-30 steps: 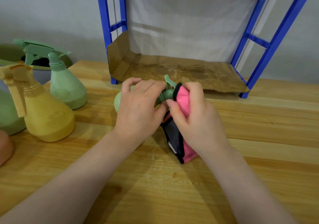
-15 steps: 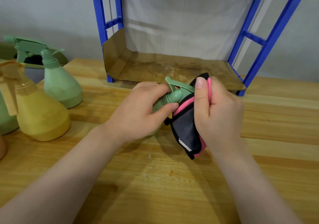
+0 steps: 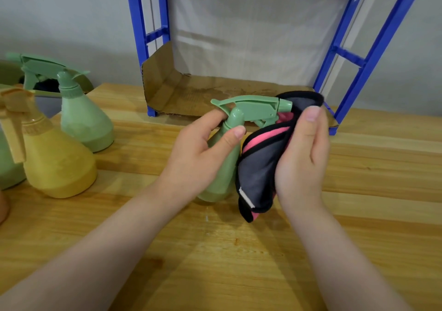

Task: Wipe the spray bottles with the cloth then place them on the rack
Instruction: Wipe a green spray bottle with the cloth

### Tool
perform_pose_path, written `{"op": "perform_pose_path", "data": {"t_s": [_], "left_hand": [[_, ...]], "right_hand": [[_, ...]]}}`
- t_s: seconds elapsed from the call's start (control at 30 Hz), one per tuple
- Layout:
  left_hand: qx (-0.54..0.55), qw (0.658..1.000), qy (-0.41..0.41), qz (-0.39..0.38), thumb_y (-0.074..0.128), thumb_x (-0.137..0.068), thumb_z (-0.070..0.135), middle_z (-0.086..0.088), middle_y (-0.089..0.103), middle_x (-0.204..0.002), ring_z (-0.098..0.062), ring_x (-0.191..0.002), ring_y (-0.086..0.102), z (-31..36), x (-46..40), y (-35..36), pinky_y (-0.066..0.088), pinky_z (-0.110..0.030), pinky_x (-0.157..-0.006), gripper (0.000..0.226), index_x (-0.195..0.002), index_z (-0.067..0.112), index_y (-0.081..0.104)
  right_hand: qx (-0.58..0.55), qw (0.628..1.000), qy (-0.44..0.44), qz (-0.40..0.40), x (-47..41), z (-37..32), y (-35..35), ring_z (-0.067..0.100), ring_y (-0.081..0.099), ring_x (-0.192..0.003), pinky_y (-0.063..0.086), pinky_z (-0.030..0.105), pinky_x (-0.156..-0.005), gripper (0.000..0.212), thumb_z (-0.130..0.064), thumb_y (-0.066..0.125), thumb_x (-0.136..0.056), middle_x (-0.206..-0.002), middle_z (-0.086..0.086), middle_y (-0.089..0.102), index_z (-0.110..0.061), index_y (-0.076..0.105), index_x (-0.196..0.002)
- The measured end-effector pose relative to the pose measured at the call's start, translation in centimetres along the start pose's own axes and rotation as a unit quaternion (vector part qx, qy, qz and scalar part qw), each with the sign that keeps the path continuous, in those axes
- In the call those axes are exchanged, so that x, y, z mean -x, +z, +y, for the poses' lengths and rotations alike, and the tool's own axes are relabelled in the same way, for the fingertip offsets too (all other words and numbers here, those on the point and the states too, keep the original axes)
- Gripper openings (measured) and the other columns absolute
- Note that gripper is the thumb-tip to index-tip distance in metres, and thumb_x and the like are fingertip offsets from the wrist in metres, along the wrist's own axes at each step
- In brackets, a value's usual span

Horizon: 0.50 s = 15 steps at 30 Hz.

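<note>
Above the wooden table [image 3: 358, 215], the left hand [image 3: 193, 157] grips the green spray bottle [image 3: 224, 164] by its neck while the right hand [image 3: 303, 157] presses a grey-and-pink cloth [image 3: 258, 169] against its nozzle, just before the blue rack [image 3: 366, 57].

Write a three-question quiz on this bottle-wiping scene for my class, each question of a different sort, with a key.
1. True or false: the rack already holds a bottle.
2. Which hand holds the cloth? A left, B right.
3. Fill in: beside the yellow bottle stands another ____ bottle.

Key: 1 false, its cardboard shelf is bare. 2 B, the right hand; the left hand grips the green spray bottle. 3 green.
</note>
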<state>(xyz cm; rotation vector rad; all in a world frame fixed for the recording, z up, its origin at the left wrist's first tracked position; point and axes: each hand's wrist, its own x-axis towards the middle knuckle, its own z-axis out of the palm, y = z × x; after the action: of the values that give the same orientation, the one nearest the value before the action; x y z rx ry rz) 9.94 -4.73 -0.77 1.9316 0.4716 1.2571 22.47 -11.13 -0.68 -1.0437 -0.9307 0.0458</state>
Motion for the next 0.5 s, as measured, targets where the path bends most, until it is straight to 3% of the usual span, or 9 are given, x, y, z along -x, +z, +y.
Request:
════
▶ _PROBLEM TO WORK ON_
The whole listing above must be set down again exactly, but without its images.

▶ _ANSWER BOX_
-30 steps: 
-15 steps: 
+0 steps: 

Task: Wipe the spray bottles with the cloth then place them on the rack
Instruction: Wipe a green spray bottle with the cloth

### Tool
perform_pose_path, written `{"op": "perform_pose_path", "data": {"t_s": [_], "left_hand": [[_, ...]], "right_hand": [[_, ...]]}}`
- t_s: seconds elapsed from the call's start (control at 30 Hz), one per tuple
- Layout:
  left_hand: qx (-0.54..0.55), qw (0.658..1.000), qy (-0.41..0.41), qz (-0.39..0.38), thumb_y (-0.074..0.128), thumb_x (-0.137..0.068), thumb_z (-0.070..0.135), middle_z (-0.086..0.088), middle_y (-0.089..0.103), middle_x (-0.204..0.002), ring_z (-0.098..0.062), ring_x (-0.191..0.002), ring_y (-0.086..0.102), z (-31..36), x (-46..40), y (-35..36), pinky_y (-0.066..0.088), pinky_z (-0.110..0.030), pinky_x (-0.157..-0.006), gripper (0.000..0.226), index_x (-0.195..0.002), index_z (-0.067..0.112), index_y (-0.081..0.104)
  right_hand: qx (-0.58..0.55), qw (0.628..1.000), qy (-0.44..0.44), qz (-0.40..0.40), x (-47..41), z (-37..32), y (-35..35), ring_z (-0.067..0.100), ring_y (-0.081..0.099), ring_x (-0.192..0.003), pinky_y (-0.063..0.086), pinky_z (-0.030..0.105), pinky_x (-0.156..-0.005), gripper (0.000..0.212), thumb_z (-0.130..0.064), thumb_y (-0.066..0.125), thumb_x (-0.136..0.056), middle_x (-0.206..-0.002), middle_z (-0.086..0.086), middle_y (-0.089..0.102), index_z (-0.110..0.061), index_y (-0.076..0.105), index_x (-0.196..0.002)
- The measured end-effector pose relative to the pose measured at the call's start, translation in centimetres along the start pose's own axes and rotation as a unit quaternion (vector part qx, qy, qz and scalar part qw), each with the sign that keeps the path continuous, in those axes
- In the call those axes are exchanged, so that x, y, z mean -x, +z, +y, for the poses' lengths and rotations alike, and the tool's own axes are relabelled in the same way, for the fingertip offsets too (all other words and numbers here, those on the point and the states too, keep the original axes)
- Gripper openings (measured) and the other columns absolute
- Note that gripper is the thumb-tip to index-tip distance in metres, and thumb_x and the like are fingertip offsets from the wrist in metres, along the wrist's own axes at each step
- In brackets, a value's usual span

Horizon: 0.50 s = 15 steps at 30 Hz.

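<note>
Above the wooden table [image 3: 358, 215], the left hand [image 3: 193, 157] grips the green spray bottle [image 3: 224, 164] by its neck while the right hand [image 3: 303, 157] presses a grey-and-pink cloth [image 3: 258, 169] against its nozzle, just before the blue rack [image 3: 366, 57].

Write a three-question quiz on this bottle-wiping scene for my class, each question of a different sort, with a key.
1. True or false: the rack already holds a bottle.
2. Which hand holds the cloth? A left, B right.
3. Fill in: beside the yellow bottle stands another ____ bottle.

Key: 1 false, its cardboard shelf is bare. 2 B, the right hand; the left hand grips the green spray bottle. 3 green.
</note>
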<state>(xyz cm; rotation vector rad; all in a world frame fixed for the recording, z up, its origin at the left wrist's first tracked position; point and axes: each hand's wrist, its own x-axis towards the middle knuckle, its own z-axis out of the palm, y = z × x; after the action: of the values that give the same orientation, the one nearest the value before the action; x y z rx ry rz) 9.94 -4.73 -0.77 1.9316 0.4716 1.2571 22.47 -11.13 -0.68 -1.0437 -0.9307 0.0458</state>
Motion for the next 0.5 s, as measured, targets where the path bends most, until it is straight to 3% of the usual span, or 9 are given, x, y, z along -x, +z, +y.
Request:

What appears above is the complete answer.